### YOUR ASSIGNMENT
Reproduce the data below word for word, setting aside any picture it holds.

### DATASET SECTION
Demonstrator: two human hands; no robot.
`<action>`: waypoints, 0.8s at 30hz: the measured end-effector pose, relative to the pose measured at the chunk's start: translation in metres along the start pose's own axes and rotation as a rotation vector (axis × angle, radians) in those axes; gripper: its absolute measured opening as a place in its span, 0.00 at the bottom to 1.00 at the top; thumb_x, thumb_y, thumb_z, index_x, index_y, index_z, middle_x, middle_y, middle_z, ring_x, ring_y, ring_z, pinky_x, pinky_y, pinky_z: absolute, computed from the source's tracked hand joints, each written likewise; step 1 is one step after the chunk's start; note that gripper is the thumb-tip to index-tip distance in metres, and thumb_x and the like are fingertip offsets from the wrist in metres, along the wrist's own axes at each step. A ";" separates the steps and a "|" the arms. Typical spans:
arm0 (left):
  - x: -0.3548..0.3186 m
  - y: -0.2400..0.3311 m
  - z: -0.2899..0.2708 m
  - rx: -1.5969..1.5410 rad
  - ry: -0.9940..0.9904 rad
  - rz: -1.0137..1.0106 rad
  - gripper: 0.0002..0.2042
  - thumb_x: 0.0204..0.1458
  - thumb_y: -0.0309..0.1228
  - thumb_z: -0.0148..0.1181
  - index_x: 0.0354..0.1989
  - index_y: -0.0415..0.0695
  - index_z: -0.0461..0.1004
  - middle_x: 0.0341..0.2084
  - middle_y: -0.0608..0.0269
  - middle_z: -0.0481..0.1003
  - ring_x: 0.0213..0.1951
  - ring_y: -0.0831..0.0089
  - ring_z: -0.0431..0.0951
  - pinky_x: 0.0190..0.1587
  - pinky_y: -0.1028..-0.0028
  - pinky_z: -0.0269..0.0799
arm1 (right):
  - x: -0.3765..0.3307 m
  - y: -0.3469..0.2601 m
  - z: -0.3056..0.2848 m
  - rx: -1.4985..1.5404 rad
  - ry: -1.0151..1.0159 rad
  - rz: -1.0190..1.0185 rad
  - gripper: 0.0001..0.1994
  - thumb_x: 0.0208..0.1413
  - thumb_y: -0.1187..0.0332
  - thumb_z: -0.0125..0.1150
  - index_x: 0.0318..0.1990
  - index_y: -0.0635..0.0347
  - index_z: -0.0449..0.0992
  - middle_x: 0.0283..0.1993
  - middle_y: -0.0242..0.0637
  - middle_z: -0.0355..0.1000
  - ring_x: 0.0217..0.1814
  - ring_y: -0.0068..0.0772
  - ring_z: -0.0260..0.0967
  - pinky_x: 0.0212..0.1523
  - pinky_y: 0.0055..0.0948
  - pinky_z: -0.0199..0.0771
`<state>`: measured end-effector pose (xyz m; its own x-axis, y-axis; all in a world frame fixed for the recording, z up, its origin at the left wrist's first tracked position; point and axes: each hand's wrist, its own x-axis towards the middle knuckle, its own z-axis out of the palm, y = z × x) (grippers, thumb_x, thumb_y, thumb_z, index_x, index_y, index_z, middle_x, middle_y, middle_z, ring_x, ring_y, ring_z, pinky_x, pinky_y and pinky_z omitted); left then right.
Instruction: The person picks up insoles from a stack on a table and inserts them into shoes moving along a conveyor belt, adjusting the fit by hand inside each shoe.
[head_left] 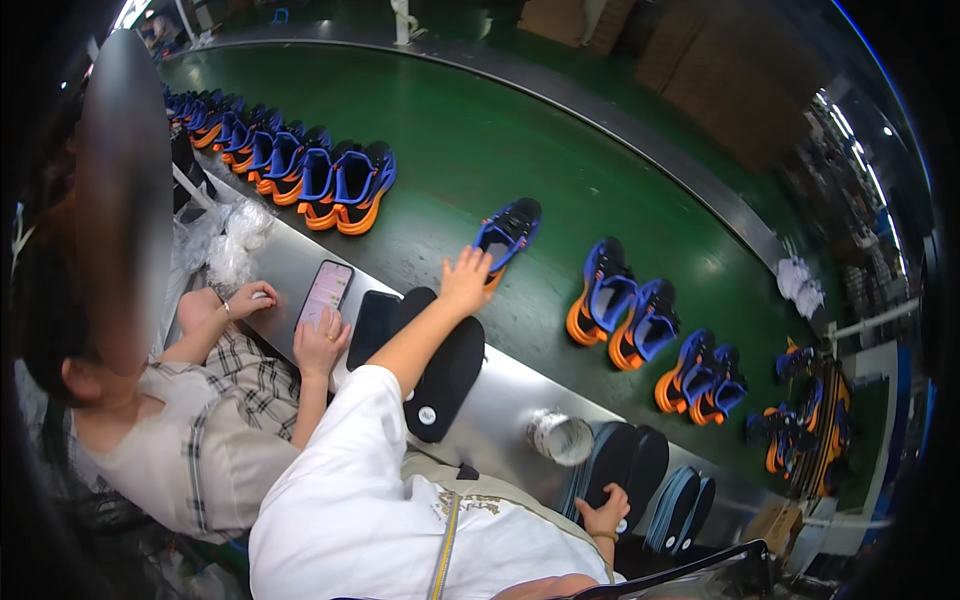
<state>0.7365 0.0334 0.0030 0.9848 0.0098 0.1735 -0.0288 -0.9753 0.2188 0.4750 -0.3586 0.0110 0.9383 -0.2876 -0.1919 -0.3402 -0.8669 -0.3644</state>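
Note:
My left hand (467, 281) reaches over the green belt with its fingers spread. Its fingertips are at the heel of a single blue, black and orange sports shoe (508, 232); whether they press on it I cannot tell. At the lower right, my right hand (604, 514) has its fingers curled at the near end of a black insole (612, 460), which lies among stacked insoles. Below my left forearm lie more black insoles (450, 375) on the metal ledge. A dark phone (374, 325) lies beside them.
Paired shoes (350, 190) line the belt (450, 130) at left; more pairs (625, 310) stand right. On the metal ledge (510, 385) are a clear round container (560, 438) and blue-edged insoles (680, 510). A seated co-worker (190, 430) at left holds a phone (326, 292).

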 end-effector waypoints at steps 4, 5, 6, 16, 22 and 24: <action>0.027 -0.012 0.043 0.061 0.218 0.240 0.06 0.40 0.33 0.51 0.22 0.44 0.70 0.24 0.61 0.69 0.34 0.66 0.68 0.41 0.58 0.59 | -0.001 0.006 -0.006 0.057 -0.073 0.090 0.32 0.18 0.63 0.71 0.36 0.57 0.61 0.38 0.43 0.57 0.43 0.43 0.51 0.44 0.34 0.54; 0.028 -0.009 0.047 0.000 0.220 0.257 0.04 0.38 0.31 0.51 0.22 0.45 0.70 0.23 0.63 0.69 0.34 0.66 0.69 0.40 0.58 0.59 | 0.001 0.007 -0.008 0.036 -0.121 0.180 0.32 0.19 0.63 0.72 0.37 0.57 0.60 0.38 0.44 0.55 0.42 0.43 0.51 0.44 0.35 0.54; 0.036 0.006 0.038 -0.067 0.089 0.308 0.05 0.38 0.27 0.48 0.23 0.44 0.70 0.24 0.60 0.70 0.29 0.67 0.71 0.38 0.63 0.61 | 0.000 0.002 -0.016 -0.006 -0.145 0.185 0.31 0.24 0.64 0.69 0.42 0.51 0.61 0.38 0.45 0.56 0.42 0.42 0.55 0.45 0.34 0.52; 0.025 0.134 0.029 -0.366 -0.216 0.393 0.16 0.39 0.26 0.47 0.41 0.41 0.65 0.22 0.53 0.70 0.24 0.63 0.70 0.33 0.60 0.63 | -0.003 -0.039 -0.030 -0.158 -0.124 0.111 0.30 0.28 0.64 0.67 0.44 0.58 0.61 0.49 0.51 0.51 0.51 0.48 0.51 0.50 0.37 0.51; 0.044 0.113 0.033 -0.313 -0.239 0.475 0.26 0.47 0.26 0.39 0.55 0.70 0.52 0.31 0.48 0.68 0.28 0.60 0.70 0.28 0.67 0.61 | 0.003 -0.050 -0.044 -0.131 0.047 -0.144 0.30 0.30 0.65 0.66 0.45 0.61 0.61 0.55 0.55 0.48 0.56 0.52 0.48 0.54 0.39 0.50; 0.064 0.133 0.027 -0.294 -0.364 0.554 0.29 0.46 0.25 0.39 0.56 0.73 0.49 0.31 0.45 0.67 0.27 0.59 0.71 0.27 0.66 0.64 | 0.026 -0.004 -0.040 -0.103 0.291 -0.199 0.20 0.39 0.70 0.59 0.43 0.64 0.64 0.51 0.52 0.56 0.52 0.50 0.54 0.51 0.37 0.55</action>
<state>0.8003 -0.1018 0.0173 0.8052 -0.5929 0.0141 -0.5348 -0.7156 0.4495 0.5029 -0.3787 0.0436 0.9688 -0.2002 0.1462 -0.1552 -0.9496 -0.2722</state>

### RESPONSE
Demonstrator: two human hands; no robot.
`<action>`: waypoints, 0.8s at 30hz: the measured end-effector pose, relative to the pose measured at the chunk's start: translation in metres along the start pose's own axes and rotation as a rotation vector (axis × angle, radians) in those axes; gripper: its absolute measured opening as a place in its span, 0.00 at the bottom to 1.00 at the top; thumb_x, thumb_y, thumb_z, index_x, index_y, index_z, middle_x, middle_y, middle_z, ring_x, ring_y, ring_z, pinky_x, pinky_y, pinky_z: absolute, computed from the source's tracked hand joints, each written likewise; step 1 is one step after the chunk's start; note that gripper is the thumb-tip to index-tip distance in metres, and thumb_x and the like are fingertip offsets from the wrist in metres, along the wrist's own axes at each step. A ";" separates the steps and a "|" the arms. Typical spans:
arm0 (left):
  - x: -0.3548..0.3186 m
  - y: -0.2400..0.3311 m
  - z: -0.2899..0.2708 m
  - rx: -1.5969..1.5410 rad
  - ry: -0.9940..0.9904 rad
  - rz: -1.0137..1.0106 rad
  - gripper: 0.0002..0.2042
  - thumb_x: 0.0204..0.1458
  - thumb_y: -0.0309..0.1228
  - thumb_z: -0.0148..0.1181
  - index_x: 0.0354..0.1989
  - index_y: -0.0415..0.0695
  - index_z: -0.0461..0.1004
  - middle_x: 0.0341..0.2084
  - middle_y: -0.0608..0.0269
  - middle_z: -0.0481..0.1003
  - ring_x: 0.0213..0.1951
  - ring_y: -0.0831..0.0089
  - ring_z: -0.0431..0.0951
  - pinky_x: 0.0190..0.1587
  - pinky_y: -0.1028..-0.0028
  - pinky_z: -0.0269..0.0799
arm1 (right):
  - x: -0.3765..0.3307 m
  - y: -0.3469..0.2601 m
  - z: -0.3056..0.2848 m
  - rx: -1.4985..1.5404 rad
  - ry: -1.0151..1.0159 rad
  - rz: -1.0190..1.0185 rad
  - gripper: 0.0001..0.1994
  - thumb_x: 0.0208..0.1413
  - thumb_y: -0.1187..0.0332
  - thumb_z: -0.0125..0.1150
  - index_x: 0.0318..0.1990
  - index_y: -0.0635..0.0347
  - index_z: -0.0449..0.0992
  - middle_x: 0.0283..0.1993
  - middle_y: -0.0242..0.0637
  - middle_z: -0.0355..0.1000
  - ring_x: 0.0217..0.1814
  - ring_y: -0.0068..0.0772
  - ring_z: -0.0260..0.0967
  - pinky_x: 0.0212..0.1523
  - pinky_y: 0.0055..0.0948
  - pinky_z: -0.0199..0.0771
`<state>`: measured end-effector pose (xyz m; its own x-axis, y-axis; all in a world frame fixed for the recording, z up, its origin at the left wrist's first tracked position; point and axes: each hand's wrist, its own x-axis towards the middle knuckle, its own z-axis out of the palm, y = z × x) (grippers, thumb_x, thumb_y, thumb_z, index_x, index_y, index_z, middle_x, middle_y, middle_z, ring_x, ring_y, ring_z, pinky_x, pinky_y and pinky_z omitted); left then right.
Instruction: The person picks up insoles from a stack on a table and inserts them into shoes moving along a conveyor belt, adjusting the fit by hand inside each shoe.
[head_left] 
<state>0.7365 0.0334 0.0030 0.9848 0.0098 0.1735 -0.0288 -0.9753 0.2188 0.4750 -0.3586 0.0110 0.9383 -0.2876 -0.1919 -0.3402 -0.8669 -0.3644</state>
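Note:
My left hand (467, 281) reaches over the green belt with its fingers spread. Its fingertips are at the heel of a single blue, black and orange sports shoe (508, 232); whether they press on it I cannot tell. At the lower right, my right hand (604, 514) has its fingers curled at the near end of a black insole (612, 460), which lies among stacked insoles. Below my left forearm lie more black insoles (450, 375) on the metal ledge. A dark phone (374, 325) lies beside them.
Paired shoes (350, 190) line the belt (450, 130) at left; more pairs (625, 310) stand right. On the metal ledge (510, 385) are a clear round container (560, 438) and blue-edged insoles (680, 510). A seated co-worker (190, 430) at left holds a phone (326, 292).
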
 end-effector waypoints at steps 4, 5, 6, 16, 22 and 24: <action>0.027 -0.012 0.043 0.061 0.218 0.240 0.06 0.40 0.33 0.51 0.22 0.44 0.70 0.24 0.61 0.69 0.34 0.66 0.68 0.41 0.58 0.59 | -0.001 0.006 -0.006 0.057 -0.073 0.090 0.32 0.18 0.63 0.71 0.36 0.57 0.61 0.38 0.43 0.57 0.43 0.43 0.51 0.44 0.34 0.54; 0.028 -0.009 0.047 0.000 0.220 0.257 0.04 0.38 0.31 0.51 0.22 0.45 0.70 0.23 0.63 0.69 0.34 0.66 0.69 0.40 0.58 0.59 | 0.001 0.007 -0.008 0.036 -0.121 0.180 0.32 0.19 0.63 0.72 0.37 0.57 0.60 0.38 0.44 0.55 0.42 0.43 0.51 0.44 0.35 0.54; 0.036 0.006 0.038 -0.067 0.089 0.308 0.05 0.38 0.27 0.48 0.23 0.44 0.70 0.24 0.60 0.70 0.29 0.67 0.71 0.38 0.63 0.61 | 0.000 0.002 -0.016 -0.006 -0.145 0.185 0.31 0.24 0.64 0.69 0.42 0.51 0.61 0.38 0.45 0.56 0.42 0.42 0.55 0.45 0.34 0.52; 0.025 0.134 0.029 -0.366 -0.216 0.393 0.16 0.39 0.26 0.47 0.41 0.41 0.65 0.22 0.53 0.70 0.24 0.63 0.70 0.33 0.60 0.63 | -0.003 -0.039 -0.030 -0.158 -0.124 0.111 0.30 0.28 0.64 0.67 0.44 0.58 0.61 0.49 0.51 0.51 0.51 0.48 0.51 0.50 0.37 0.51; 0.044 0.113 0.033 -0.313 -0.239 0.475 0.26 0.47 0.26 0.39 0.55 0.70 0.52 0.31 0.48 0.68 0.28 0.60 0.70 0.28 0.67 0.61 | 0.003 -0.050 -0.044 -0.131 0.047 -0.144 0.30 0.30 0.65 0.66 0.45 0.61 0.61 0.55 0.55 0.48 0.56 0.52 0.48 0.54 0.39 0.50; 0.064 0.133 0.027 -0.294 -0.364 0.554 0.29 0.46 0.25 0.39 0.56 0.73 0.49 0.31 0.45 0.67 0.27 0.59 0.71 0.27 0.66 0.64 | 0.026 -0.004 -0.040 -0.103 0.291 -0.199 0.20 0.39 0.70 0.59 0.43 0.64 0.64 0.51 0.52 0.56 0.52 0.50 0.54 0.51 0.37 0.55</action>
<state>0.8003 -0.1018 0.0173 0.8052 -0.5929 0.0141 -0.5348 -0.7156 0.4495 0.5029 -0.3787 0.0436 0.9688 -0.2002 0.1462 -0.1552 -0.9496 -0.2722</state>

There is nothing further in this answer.